NATO requirements in Military Unit Requirement Specifications, Experiences step 1

Authors:

  • Anna Sparf

Publish date: 2011-06-22

Report number: FOI-R--3222--SE

Pages: 31

Written in: Swedish

Keywords:

  • PARP PG
  • NATO Task List (NTL)
  • Capability Codes and Capability Statements
  • military unit specifications

Abstract

In the project "NATO Requirements for Military Unit Specifications", the Joint Strategy and Operations Staff, J0 Operational Requirements Division (INSS J0) has begun the work of allocating NATO Requirements to units. The primary goal of the project is to raise the quality of the military unit requirement specifications by allocating interoperability requirements to the units. The purpose is to attach a list of NATO requirements to the military unit requirement specifications. The NATO requirements allocated to units in the project are the Partnership Goals (PARP PG), NATO Task List, Capability Codes and Capability Statements and Allied Command Operations Forces Standard. In step 1 the Joint Strategy and Operations Staff, J0 Operational Requirements Division (INSS J0) has allocated PARP PG with NATO tasks as well as Capability Codes and Capability Statements to units. During workshop 1, experts from each unit evaluated the current level of fulfilment for the Armed Forces 2014. Based on the result from the evaluation of workshop 1, the value of working with NATO requirements can be considered high. The unit experts were in general in favour of using NATO requirements for specifying parts of the requirements on units.
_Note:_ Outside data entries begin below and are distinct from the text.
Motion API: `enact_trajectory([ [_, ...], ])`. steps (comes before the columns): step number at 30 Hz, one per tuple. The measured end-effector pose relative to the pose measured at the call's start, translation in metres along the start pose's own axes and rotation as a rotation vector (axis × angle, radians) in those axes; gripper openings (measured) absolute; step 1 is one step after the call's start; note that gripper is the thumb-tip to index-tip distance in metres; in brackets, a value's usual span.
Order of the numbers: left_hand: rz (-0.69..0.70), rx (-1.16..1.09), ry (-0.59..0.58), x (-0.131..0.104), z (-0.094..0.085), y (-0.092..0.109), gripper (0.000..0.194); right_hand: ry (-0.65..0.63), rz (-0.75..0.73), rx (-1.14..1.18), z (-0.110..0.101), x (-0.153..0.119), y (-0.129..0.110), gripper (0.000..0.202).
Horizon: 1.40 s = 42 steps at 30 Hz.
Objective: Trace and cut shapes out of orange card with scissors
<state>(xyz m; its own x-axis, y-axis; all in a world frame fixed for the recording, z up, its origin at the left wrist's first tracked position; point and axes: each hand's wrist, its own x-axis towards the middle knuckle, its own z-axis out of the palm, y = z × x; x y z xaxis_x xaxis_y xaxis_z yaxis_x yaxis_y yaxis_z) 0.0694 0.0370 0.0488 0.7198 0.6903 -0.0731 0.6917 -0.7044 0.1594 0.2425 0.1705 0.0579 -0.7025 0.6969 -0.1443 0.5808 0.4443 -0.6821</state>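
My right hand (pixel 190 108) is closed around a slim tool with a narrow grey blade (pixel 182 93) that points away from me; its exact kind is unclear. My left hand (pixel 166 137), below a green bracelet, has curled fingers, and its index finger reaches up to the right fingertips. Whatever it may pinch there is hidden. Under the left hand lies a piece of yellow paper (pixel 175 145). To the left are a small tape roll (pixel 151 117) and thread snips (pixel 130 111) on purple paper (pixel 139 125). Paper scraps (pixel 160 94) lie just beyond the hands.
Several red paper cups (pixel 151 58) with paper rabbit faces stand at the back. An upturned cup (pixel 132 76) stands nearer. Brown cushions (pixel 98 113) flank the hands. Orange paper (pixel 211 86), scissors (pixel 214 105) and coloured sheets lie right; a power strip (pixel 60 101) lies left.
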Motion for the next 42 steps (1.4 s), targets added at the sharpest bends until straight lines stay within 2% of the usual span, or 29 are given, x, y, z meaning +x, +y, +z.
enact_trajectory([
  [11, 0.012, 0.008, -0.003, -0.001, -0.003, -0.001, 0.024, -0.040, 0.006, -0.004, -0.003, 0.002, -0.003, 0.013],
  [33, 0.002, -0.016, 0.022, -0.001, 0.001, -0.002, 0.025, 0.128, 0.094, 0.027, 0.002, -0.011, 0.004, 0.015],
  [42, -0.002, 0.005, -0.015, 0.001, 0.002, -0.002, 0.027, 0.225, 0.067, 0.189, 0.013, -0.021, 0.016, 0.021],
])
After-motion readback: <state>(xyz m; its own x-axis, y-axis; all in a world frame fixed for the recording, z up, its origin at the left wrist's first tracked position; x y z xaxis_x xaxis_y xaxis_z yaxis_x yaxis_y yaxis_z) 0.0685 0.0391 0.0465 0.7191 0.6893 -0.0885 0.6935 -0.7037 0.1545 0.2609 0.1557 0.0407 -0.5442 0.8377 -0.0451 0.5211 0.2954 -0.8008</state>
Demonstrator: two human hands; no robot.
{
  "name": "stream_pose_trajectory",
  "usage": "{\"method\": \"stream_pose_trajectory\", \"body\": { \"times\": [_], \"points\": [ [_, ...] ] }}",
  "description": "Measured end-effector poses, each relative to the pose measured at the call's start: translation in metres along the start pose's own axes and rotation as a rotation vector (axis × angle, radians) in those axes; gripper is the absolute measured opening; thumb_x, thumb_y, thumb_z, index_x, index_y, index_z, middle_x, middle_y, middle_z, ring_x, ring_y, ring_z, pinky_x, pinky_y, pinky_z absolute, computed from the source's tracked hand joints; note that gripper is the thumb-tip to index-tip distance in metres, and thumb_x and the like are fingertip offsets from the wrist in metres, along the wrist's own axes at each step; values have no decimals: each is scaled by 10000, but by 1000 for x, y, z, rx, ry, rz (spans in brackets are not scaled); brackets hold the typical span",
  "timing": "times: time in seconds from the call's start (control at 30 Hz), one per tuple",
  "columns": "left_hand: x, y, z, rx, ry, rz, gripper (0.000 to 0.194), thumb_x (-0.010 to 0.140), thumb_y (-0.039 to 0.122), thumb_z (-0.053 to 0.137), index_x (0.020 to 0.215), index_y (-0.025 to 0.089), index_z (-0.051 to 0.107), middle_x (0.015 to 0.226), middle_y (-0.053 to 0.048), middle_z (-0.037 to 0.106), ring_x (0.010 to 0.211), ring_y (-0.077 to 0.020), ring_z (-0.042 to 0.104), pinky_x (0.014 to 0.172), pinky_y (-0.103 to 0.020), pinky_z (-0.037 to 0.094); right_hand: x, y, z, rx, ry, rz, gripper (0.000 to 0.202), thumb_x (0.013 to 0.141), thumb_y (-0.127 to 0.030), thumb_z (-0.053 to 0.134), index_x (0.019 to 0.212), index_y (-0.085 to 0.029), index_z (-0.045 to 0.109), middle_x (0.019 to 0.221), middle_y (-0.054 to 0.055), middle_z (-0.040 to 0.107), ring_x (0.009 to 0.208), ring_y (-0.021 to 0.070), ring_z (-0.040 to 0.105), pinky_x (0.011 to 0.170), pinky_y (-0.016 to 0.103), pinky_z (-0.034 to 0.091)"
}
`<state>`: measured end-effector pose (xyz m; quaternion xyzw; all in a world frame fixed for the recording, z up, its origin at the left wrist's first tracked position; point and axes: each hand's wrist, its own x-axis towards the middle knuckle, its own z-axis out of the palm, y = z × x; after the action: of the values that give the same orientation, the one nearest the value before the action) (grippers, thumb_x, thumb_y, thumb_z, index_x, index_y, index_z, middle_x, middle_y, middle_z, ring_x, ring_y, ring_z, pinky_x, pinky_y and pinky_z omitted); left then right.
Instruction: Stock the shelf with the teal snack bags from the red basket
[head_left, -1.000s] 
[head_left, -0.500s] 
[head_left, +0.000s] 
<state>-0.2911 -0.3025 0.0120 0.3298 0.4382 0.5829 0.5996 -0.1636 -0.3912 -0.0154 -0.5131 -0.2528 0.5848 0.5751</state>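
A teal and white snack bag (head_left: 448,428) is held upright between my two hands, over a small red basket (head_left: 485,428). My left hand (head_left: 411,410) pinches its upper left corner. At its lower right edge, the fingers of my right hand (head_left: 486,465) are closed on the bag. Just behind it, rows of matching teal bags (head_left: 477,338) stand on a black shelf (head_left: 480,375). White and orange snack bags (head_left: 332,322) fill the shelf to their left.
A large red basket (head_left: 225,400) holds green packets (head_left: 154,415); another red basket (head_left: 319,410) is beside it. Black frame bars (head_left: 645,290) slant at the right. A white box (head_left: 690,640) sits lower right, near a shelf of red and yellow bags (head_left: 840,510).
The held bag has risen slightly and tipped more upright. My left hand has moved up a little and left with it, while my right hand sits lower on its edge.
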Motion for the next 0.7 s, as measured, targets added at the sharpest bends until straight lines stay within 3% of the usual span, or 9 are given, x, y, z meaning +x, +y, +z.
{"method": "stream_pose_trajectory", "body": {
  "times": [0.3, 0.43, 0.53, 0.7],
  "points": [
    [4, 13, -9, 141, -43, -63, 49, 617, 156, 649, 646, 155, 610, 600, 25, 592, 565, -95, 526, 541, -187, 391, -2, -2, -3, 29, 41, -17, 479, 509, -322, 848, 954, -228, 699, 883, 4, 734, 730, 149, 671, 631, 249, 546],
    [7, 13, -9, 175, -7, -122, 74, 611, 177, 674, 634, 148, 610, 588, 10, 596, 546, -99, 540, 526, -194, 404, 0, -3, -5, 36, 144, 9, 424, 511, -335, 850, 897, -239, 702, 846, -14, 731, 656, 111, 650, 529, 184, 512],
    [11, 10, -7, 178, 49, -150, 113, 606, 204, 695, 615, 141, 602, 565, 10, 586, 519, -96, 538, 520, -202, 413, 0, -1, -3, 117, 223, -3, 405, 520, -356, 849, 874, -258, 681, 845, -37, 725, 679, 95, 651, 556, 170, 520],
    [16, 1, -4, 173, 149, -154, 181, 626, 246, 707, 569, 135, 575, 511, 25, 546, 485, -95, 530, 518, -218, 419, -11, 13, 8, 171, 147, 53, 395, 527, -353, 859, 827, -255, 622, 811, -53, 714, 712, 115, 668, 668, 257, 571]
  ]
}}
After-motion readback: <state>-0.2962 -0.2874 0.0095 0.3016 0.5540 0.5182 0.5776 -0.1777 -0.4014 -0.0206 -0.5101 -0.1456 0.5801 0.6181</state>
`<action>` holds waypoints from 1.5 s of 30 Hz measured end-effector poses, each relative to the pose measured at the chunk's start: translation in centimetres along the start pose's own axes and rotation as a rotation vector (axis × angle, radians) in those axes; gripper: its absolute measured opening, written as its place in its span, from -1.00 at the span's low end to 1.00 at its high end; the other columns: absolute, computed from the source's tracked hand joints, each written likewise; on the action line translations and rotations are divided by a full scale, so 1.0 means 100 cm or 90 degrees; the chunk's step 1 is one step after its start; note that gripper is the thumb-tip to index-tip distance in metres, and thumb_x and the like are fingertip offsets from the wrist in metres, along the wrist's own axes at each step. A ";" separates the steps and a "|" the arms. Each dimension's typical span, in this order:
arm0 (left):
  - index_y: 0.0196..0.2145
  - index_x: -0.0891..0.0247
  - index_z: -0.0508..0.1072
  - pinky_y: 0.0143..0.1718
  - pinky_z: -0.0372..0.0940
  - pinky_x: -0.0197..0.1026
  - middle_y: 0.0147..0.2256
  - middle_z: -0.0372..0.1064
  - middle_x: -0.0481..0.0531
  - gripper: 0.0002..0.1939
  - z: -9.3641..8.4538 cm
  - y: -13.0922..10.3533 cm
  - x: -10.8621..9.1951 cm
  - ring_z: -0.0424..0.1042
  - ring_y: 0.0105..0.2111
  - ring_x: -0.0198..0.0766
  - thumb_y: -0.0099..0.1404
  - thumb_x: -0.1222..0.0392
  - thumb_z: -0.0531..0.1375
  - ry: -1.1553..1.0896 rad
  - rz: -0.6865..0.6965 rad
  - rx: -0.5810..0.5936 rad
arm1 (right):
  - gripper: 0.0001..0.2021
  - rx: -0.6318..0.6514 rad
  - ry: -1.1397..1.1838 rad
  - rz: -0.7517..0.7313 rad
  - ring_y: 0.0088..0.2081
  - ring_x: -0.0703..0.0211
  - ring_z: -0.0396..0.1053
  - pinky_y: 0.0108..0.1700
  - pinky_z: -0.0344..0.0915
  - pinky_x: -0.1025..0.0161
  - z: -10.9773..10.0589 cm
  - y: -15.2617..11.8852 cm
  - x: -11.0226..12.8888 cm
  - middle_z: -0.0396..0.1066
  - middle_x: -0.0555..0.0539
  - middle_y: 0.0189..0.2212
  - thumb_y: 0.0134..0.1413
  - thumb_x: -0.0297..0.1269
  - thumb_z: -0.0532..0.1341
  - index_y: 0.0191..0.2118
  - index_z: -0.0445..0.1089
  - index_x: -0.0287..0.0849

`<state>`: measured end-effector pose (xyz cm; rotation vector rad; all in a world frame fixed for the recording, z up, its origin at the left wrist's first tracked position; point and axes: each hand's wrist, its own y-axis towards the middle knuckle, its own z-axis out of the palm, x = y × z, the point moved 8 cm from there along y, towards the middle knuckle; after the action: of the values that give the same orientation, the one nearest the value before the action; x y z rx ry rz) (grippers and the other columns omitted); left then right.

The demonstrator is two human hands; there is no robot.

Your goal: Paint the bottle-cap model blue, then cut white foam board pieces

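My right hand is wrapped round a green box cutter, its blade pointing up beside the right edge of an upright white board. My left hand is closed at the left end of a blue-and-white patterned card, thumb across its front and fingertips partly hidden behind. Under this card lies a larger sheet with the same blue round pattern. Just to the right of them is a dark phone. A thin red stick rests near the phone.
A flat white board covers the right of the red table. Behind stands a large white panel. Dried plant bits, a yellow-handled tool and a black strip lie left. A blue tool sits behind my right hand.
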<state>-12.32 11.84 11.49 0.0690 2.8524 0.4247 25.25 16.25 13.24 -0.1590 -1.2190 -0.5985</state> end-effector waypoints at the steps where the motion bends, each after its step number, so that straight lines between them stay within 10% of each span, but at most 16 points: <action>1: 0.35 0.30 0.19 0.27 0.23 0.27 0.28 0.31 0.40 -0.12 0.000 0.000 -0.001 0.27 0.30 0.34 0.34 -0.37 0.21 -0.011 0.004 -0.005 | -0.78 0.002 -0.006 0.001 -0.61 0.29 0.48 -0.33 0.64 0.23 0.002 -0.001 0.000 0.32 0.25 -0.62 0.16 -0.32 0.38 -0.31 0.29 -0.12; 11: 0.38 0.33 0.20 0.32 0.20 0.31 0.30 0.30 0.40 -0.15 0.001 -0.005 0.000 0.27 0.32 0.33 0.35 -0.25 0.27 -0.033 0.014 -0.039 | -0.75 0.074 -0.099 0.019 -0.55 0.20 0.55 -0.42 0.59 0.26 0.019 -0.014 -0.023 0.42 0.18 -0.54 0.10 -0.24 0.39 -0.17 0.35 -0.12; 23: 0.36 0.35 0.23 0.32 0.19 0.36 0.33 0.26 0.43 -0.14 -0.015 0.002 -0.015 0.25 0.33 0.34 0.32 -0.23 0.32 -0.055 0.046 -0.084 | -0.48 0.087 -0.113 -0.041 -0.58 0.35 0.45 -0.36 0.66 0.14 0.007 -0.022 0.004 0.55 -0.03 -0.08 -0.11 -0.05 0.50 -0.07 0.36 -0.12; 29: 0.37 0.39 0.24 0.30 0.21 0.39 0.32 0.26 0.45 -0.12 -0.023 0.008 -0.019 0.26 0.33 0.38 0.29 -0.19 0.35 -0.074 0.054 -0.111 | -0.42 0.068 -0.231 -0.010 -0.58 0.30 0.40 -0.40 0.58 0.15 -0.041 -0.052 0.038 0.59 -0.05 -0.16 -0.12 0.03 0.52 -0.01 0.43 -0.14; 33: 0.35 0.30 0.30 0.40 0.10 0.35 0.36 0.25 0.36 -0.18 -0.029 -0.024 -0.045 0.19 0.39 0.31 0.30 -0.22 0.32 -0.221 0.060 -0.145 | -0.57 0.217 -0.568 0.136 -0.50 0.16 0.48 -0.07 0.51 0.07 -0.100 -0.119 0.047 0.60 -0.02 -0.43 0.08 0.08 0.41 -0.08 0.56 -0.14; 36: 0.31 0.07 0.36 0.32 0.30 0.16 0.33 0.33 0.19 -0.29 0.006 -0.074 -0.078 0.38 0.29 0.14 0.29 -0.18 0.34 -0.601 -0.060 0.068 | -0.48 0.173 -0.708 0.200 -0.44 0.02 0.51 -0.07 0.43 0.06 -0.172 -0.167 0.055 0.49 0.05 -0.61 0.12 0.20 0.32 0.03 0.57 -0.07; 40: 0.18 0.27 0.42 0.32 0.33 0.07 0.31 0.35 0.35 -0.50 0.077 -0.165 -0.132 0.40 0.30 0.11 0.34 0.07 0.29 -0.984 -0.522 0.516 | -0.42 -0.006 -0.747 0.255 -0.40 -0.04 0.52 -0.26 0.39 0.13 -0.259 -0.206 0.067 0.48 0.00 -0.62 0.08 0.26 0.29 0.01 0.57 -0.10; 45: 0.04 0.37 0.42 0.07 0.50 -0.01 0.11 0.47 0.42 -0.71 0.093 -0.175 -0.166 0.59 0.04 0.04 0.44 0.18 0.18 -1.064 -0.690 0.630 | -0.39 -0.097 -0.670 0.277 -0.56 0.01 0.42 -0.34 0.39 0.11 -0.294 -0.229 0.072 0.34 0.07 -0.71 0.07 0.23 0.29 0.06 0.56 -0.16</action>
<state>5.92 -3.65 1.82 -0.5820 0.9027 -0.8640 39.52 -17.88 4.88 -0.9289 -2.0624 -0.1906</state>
On the other hand they did not think that the NATO requirements allocated to the units would suffice to describe the complete set of requirements. The military unit requirement specifications then need to be supplemented with a specific set of Swedish requirements, on the one hand to be able to specify requirements on smaller units and on the other hand to be able to handle Swedish solutions that diverge from the NATO structure. The NATO requirements were also considered too be un-specific and with too low resolution. NATO requirements do not express any levels of ambition. They need to be supplemented with assumptions of when and to what extent a requirement should be applied to be able to govern the future development of military units.